Context matters: how riparian forest restoration and landscape resilience shape water quality in headwater streams (136082)

João Miguel Merces Bega 1 , Giulia Domingues Pedro 1 , Bruno Moreira Felippe 1 , Paula Caroline dos Reis Oliveira 1 , Ricardo Taniwaki 2 , Solange Filoso 3 , Davi Gasparini Fernandes Cunha 4 , Silvio Frosini de Barros Ferraz 1
  1. Forest Sciences, University of São Paulo, Piracicaba, São Paulo, Brazil
  2. Center for Engineering, Modeling and Applied Social Sciences, Federal University of ABC, São Paulo, Brazil
  3. University of Maryland Center for Environmental Science, Cambridge, Maryland, United States
  4. Hydraulic Engineering and Sanitation, University of São Paulo, São Carlos, São Paulo, Brazil

Forest restoration has been widely promoted as a nature-based solution to protect water quality by reducing nutrient and sediment inputs to streams. Nevertheless, the magnitude over which restored riparian forest functions as an effective buffer, resulting in lower in-stream concentrations and reduced pollutant exports, remain poorly constrained, particularly across landscapes with contrasting disturbance histories. Here, we assessed how different stages of riparian vegetation influence stream water quality and in-stream pollutant exports across headwater catchments spanning a gradient of ecological conditions in two contrasting environments: one with low ecological resilience shaped by intensive agricultural practices, and another with high resilience, characterized by lower historical disturbance and greater landscape connectivity. Across these environments, we sampled a total of fifty-seven catchments (approximately thirty per environment) during the dry season of 2025 and the rainy season of 2026. Catchments were classified into four forest-cover classes according to the type and extent of vegetation cover: (i) catchments dominated by native forest remnants; (ii) pasture-dominated catchments with well-developed riparian buffers; (iii) pasture-dominated catchments with narrow riparian thicket buffers; and (iv) catchments largely covered by pastures. Stream water was sampled to determine concentrations of total dissolved carbon, dissolved organic carbon, dissolved inorganic carbon, total suspended solids, fixed and volatile suspended solids, total nitrogen, nitrite, nitrate, total phosphorus, and orthophosphate. Landscape metrics, including vegetation indices and land-use/land-cover composition, were derived using GIS at reach, riparian, and catchment scales. Stream discharge was measured using the pulsed release of a conservative solute, enabling the calculation of mass loads and the estimation of pollutant exports across multiple temporal scales.
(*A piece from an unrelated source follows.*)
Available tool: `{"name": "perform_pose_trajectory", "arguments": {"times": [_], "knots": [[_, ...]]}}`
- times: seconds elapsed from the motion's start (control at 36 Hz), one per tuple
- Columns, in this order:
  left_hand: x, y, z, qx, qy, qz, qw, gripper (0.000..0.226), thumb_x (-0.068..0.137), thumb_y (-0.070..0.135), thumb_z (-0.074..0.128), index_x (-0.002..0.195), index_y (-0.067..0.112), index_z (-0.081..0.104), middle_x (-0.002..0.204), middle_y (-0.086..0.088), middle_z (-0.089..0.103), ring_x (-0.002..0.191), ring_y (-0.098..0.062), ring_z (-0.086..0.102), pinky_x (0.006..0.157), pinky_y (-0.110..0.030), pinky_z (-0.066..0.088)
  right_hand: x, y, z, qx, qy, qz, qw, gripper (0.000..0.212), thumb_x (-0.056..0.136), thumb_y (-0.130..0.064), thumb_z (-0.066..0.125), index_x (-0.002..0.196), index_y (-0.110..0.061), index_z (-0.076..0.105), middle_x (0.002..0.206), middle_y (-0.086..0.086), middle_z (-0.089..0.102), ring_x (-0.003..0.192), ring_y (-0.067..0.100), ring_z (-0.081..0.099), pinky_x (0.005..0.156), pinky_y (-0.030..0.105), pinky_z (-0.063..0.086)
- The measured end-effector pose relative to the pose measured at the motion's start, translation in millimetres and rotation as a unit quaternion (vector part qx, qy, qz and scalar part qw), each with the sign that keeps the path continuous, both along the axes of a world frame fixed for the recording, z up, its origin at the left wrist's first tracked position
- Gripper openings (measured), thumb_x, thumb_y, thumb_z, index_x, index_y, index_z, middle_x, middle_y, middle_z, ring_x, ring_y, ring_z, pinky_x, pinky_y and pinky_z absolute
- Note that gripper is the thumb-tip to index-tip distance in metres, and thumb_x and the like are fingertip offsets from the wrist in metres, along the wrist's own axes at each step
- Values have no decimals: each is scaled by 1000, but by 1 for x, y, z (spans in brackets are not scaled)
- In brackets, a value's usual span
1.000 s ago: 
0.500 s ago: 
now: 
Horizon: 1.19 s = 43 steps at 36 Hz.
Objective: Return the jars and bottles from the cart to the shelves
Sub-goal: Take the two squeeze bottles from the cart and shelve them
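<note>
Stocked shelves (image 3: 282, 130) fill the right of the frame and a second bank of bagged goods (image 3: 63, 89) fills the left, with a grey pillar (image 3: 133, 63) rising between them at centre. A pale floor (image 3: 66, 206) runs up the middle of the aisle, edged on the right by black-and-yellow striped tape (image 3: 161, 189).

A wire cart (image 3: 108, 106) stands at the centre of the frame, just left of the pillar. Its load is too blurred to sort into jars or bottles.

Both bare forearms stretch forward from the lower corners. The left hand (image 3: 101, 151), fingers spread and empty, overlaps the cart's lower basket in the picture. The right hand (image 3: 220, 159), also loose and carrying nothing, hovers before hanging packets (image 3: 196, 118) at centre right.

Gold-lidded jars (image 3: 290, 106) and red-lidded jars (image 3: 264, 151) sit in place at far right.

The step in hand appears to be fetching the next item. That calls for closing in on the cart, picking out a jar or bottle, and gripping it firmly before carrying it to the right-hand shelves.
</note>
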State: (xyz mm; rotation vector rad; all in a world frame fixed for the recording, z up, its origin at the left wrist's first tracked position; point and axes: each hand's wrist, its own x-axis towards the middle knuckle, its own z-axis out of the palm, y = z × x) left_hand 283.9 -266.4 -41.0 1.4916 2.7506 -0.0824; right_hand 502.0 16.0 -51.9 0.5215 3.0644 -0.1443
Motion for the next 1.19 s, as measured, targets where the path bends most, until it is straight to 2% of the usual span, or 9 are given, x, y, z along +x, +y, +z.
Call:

Our results provide novel, process-based insights into how riparian forest restoration stage and landscape context jointly regulate in-stream water quality and pollutant export in headwater systems. These findings offer actionable guidance for the design and prioritization of riparian restoration strategies aimed at improving water quality and reducing downstream pollutant delivery.